- _WORK TO BE COMPLETED_: Images excepted, the data below must be repeated exactly.

- _STORED DATA_:
|---|
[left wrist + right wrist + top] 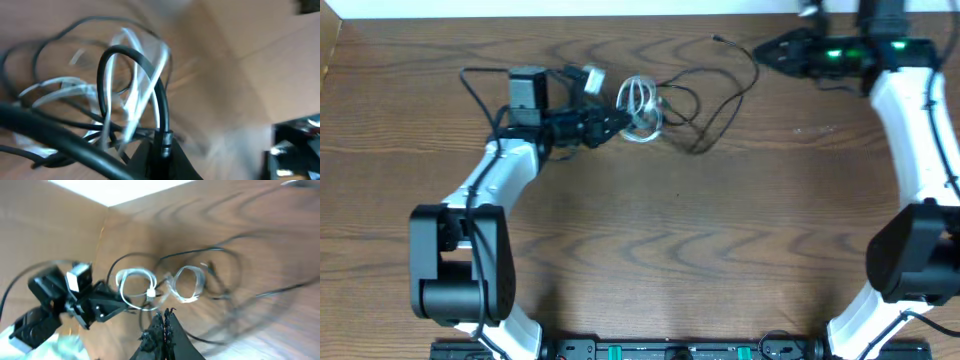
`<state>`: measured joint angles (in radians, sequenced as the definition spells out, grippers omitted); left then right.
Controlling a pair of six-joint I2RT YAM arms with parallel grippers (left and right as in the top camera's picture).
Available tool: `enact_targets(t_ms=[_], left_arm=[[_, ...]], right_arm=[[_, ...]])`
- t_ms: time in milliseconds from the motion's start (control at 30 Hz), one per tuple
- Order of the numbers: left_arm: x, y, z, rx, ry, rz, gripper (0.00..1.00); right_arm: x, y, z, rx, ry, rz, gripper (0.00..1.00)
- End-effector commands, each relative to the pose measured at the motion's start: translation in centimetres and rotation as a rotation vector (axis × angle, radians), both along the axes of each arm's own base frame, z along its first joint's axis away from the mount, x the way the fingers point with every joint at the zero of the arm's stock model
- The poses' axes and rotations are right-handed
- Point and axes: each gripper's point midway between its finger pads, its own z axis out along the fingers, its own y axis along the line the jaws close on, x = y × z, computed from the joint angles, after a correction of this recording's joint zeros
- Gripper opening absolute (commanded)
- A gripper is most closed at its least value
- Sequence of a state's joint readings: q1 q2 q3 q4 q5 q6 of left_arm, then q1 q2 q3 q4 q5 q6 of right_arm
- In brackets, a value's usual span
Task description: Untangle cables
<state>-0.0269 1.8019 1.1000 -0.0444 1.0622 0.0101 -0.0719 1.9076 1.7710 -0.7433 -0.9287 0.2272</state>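
Cables [645, 106] lie tangled on the wooden table [670, 240], left claw [620, 122] apparently pinching them, right claw [761, 52] closed.

The white cable [642, 110] lies wound in small overlapping loops at the far middle of the counter [670, 230], tangled with thin black cables [734, 98]. These spread rightward in wide slack loops, and one small plug end [717, 40] lies near the far edge. One black strand arches up through the white loops.
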Motion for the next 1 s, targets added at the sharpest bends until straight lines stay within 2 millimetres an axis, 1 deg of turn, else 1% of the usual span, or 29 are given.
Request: enact_targets(t_ms=[0, 33, 67, 133, 233, 333, 367, 400, 433, 467, 533, 600, 633, 667, 767, 800, 900, 967], left_arm=[[1.1, 3.5, -1.6, 0.19, -0.066, 0.087, 0.07], [1.1, 4.5, -2.4, 0.229, -0.034, 0.122, 0.07], [1.1, 5.0, -2.7, 0.241, -0.016, 0.136, 0.07], [0.9, 5.1, -2.6, 0.228, -0.011, 0.132, 0.08], [0.5, 3.6, -1.2, 0.139, -0.046, 0.066, 0.07], [-0.1, 1.1, 1.2, 0.026, -0.13, -0.044, 0.07], [-0.2, 0.4, 1.8, 0.002, -0.152, -0.072, 0.07], [-0.4, -0.5, 2.4, -0.022, -0.168, -0.096, 0.07], [-0.4, -1.1, 2.9, -0.037, -0.172, -0.104, 0.07], [-0.4, -1.9, 3.3, -0.051, -0.172, -0.11, 0.07], [-0.4, -3.4, 4.0, -0.076, -0.174, -0.124, 0.07], [-0.5, -4.7, 4.7, -0.1, -0.175, -0.137, 0.07], [-0.6, -5.4, 5.2, -0.117, -0.173, -0.143, 0.07], [-0.6, -6.1, 5.7, -0.137, -0.17, -0.146, 0.07], [-0.7, -7.8, 7.4, -0.19, -0.17, -0.155, 0.08], [-0.7, -8.2, 7.8, -0.206, -0.171, -0.157, 0.07], [-0.7, -9.1, 9.6, -0.27, -0.147, -0.148, 0.08], [-0.7, -9.4, 10.4, -0.297, -0.134, -0.144, 0.07]], right_arm=[[0.4, -3.2, 1.2, 0.025, -0.028, -0.046, 0.01], [0.5, -4.2, 1.3, 0.031, -0.035, -0.059, 0.01], [0.4, -5.0, 1.5, 0.044, -0.038, -0.066, 0.01], [0.4, -5.9, 1.7, 0.061, -0.038, -0.076, 0.01], [0.1, -5.9, 1.7, 0.06, -0.04, -0.065, 0.01], [-0.4, -4.8, 1.4, 0.039, -0.055, -0.02, 0.01], [-0.5, -4.4, 1.3, 0.032, -0.063, -0.002, 0.05], [-0.7, -3.8, 1.2, 0.023, -0.075, 0.021, 0.13], [-0.9, -3.0, 1.1, 0.011, -0.091, 0.05, 0.24], [-1.2, -2.2, 1.0, -0.002, -0.111, 0.083, 0.32], [-1.7, -0.7, 0.8, -0.032, -0.157, 0.153, 0.52], [-2.4, 0.9, 0.6, -0.058, -0.201, 0.224, 0.66], [-2.7, 1.6, 0.5, -0.069, -0.22, 0.254, 0.71], [-3.0, 2.4, 0.4, -0.081, -0.243, 0.288, 0.73], [-3.8, 4.1, 0.2, -0.111, -0.298, 0.364, 0.78], [-3.9, 4.5, 0.0, -0.126, -0.31, 0.379, 0.79], [-4.0, 5.6, -0.8, -0.197, -0.339, 0.418, 0.92], [-4.6, 6.4, -1.0, -0.214, -0.368, 0.462, 0.97]])
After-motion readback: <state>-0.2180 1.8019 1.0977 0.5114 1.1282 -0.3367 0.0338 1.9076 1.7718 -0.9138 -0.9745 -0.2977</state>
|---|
- _WRITTEN ANSWER_:
[left wrist + right wrist + top] 
`<state>`: measured joint angles (in radians, sequenced as the definition spells out, grippers omitted); left then right.
Controlling a pair of six-joint I2RT YAM arms with parallel grippers (left and right as in the top camera's picture).
Available tool: `enact_targets(t_ms=[_], left_arm=[[_, ...]], right_arm=[[_, ...]])`
- t_ms: time in milliseconds from the motion's start (control at 30 Hz), one per tuple
- Order of the numbers: left_arm: x, y, z, rx, ry, rz, gripper (0.00..1.00); right_arm: x, y, z, rx, ry, rz, gripper (0.00..1.00)
- End-effector commands, each relative to the pose measured at the motion's start: translation in centimetres and rotation as a rotation vector (axis × angle, radians), both along the axes of each arm's own base frame, z along its first joint's axis away from the mount, x the way the fingers point with every joint at the zero of the arm's stock model
- The poses' axes and rotations are right-handed
- Point and axes: each gripper's point midway between its finger pads, its own z axis out along the fingers, its own y axis along the line the jaws close on, x = y × z, computed from the joint angles, after a correction of this recording's joint zeros
- Gripper opening absolute (commanded)
- A gripper is most closed at its least value
- Sequence of a state's joint readings: q1 q2 q3 q4 q5 q6 of left_arm, then q1 q2 q3 q4 q5 q6 of right_arm
- In brackets, a value's usual span
Task description: Untangle cables
<state>-0.0269 1.8019 1.1000 -0.0444 1.0622 0.0101 -0.0719 1.9076 1.7710 -0.7433 -0.9287 0.2272</state>
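Cables [645, 106] lie tangled on the wooden table [670, 240], left claw [620, 122] apparently pinching them, right claw [761, 52] closed.

The white cable [642, 110] lies wound in small overlapping loops at the far middle of the counter [670, 230], tangled with thin black cables [734, 98]. These spread rightward in wide slack loops, and one small plug end [717, 40] lies near the far edge. One black strand arches up through the white loops.
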Motion for the next 1 s, targets added at the sharpest bends until straight lines stay within 2 millimetres an axis, 1 deg of turn, else 1% of the usual span, or 29 are given.
Request: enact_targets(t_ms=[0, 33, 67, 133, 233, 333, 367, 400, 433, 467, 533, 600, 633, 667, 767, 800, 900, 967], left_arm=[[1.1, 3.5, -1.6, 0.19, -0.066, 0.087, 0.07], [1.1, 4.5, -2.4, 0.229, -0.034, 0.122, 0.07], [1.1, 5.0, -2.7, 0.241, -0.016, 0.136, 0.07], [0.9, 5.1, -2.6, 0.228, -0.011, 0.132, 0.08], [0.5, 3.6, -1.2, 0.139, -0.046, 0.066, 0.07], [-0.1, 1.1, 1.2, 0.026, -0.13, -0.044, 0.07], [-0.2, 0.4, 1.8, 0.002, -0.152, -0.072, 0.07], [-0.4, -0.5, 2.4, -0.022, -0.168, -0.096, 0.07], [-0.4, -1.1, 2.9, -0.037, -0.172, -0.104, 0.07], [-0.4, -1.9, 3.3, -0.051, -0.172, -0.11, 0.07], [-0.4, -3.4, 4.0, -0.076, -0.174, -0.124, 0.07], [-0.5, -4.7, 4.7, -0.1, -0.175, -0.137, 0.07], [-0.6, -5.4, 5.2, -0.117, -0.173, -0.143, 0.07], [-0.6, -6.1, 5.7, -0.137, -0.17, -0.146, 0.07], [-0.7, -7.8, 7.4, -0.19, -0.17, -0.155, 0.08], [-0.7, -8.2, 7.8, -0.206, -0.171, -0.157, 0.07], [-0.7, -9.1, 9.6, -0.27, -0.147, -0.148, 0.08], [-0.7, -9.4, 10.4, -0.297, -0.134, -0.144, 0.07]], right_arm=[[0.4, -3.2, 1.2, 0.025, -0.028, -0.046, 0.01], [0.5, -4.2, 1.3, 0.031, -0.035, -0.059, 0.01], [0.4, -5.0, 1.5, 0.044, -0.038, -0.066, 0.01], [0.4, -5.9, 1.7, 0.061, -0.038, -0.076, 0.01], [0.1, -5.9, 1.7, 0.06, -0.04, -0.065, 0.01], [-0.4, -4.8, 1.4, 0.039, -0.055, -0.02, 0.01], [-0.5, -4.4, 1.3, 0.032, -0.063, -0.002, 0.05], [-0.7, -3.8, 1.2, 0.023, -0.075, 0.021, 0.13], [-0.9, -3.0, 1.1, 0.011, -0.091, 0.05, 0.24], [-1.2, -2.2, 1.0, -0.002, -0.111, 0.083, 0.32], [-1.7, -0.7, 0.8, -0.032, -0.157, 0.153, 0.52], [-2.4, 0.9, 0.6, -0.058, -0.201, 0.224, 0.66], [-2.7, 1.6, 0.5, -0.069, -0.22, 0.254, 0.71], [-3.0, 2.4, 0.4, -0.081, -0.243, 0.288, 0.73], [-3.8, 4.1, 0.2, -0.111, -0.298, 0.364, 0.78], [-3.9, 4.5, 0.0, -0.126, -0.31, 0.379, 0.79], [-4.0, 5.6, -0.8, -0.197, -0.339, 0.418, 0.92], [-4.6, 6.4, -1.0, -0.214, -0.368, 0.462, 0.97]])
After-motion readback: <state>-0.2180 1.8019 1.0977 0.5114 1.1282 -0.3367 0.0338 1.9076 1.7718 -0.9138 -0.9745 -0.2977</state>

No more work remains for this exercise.